Hybrid Intelligence in Image Segmentation: Weaving Context and Detail with High Fidelity using Attention-Enhanced ViT-CNNs
Main Article Content
Abstract
Image segmentation is a significant problem in computer vision that aims at segmenting an image into appropriate segments based on meanings in the picture. In this work, we investigate on two advanced artificial intelligence algorithms that are deep learning architectures and some new attention mechanisms to improve effectiveness of image segmentation tasks. That is why we introduce a new architecture, called TransCNN-Seg, which utilizes the global attention mechanisms of the Transformer network and combines them with local feature extraction of the CNNs.

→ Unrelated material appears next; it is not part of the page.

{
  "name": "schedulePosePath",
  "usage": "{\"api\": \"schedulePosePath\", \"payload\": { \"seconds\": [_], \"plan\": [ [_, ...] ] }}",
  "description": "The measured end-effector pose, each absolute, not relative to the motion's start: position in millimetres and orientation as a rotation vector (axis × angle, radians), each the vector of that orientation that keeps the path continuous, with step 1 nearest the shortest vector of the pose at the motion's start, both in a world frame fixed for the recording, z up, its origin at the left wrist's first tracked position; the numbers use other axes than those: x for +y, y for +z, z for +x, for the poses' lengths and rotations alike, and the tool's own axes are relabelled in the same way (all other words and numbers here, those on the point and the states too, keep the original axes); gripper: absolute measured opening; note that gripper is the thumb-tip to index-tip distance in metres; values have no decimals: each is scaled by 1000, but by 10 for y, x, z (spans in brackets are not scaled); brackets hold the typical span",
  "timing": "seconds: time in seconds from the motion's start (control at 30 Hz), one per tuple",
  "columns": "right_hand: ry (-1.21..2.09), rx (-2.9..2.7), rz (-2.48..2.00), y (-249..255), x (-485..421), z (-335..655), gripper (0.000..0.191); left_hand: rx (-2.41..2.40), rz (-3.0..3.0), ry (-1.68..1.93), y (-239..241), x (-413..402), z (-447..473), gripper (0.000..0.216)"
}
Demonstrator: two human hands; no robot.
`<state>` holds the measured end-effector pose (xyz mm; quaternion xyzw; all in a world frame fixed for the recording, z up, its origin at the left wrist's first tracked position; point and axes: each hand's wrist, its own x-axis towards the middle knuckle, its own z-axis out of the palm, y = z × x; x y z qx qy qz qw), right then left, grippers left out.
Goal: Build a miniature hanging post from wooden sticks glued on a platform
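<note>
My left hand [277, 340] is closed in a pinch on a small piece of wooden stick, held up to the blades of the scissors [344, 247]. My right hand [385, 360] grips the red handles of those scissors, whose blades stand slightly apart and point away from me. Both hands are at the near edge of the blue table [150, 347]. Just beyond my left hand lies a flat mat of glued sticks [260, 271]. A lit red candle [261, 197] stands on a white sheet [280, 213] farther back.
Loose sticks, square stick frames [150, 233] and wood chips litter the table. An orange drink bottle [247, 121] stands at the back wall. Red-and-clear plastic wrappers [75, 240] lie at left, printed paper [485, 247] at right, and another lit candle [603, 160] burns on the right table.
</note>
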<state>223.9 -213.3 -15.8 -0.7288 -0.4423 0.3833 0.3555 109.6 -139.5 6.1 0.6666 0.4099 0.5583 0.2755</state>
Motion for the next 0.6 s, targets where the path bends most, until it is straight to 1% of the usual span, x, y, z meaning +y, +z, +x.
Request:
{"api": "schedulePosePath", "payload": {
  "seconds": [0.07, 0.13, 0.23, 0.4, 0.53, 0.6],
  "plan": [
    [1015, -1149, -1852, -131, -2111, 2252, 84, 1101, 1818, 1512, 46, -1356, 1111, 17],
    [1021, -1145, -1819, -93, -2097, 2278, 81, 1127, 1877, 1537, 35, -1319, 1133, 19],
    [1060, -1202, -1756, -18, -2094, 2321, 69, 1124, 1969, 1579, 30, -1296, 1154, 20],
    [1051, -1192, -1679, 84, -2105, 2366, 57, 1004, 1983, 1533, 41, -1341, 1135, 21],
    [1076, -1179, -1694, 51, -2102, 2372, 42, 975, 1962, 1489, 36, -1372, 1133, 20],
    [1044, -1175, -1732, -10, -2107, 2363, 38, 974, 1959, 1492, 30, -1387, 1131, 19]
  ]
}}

This integration utilizes the advantages of the Transformer model which has a connection with expressive modeling of long-distance relationships and the CNN for its capacity to effectively capture detailed location features. The segmentation discussed in this paper uses a multi-stage segmentation approach and is based on Vision Transformer which is adopted with spatial-channel attention modules and an enhanced decoder design defined by the use of attention-gated skip-connections. This architecture shows desirable properties in answering complicated issues in segmentation, especially in comparably difficult fields such as segmentation of tumors in various medical imaging applications as well as segmentation of road scenes for self-driving cars. On standard performance measurement criteria, which is mean Intersection over Union (mIoU), TransCNN-Seg is able to obtain an mIoU of at least 83.7%, which is 2.8% better than previous state of the art methods, when the proposed model is tested using the Cityscapes datasets and a standardized medical imaging dataset. There are 13% and 5% improvements over pure CNN counterpart in the Boundary F1-score of the regions within and outside occlusion on average over all tested methods and 10% improvement of segmentation difference across all tested methods in Concave F1-score.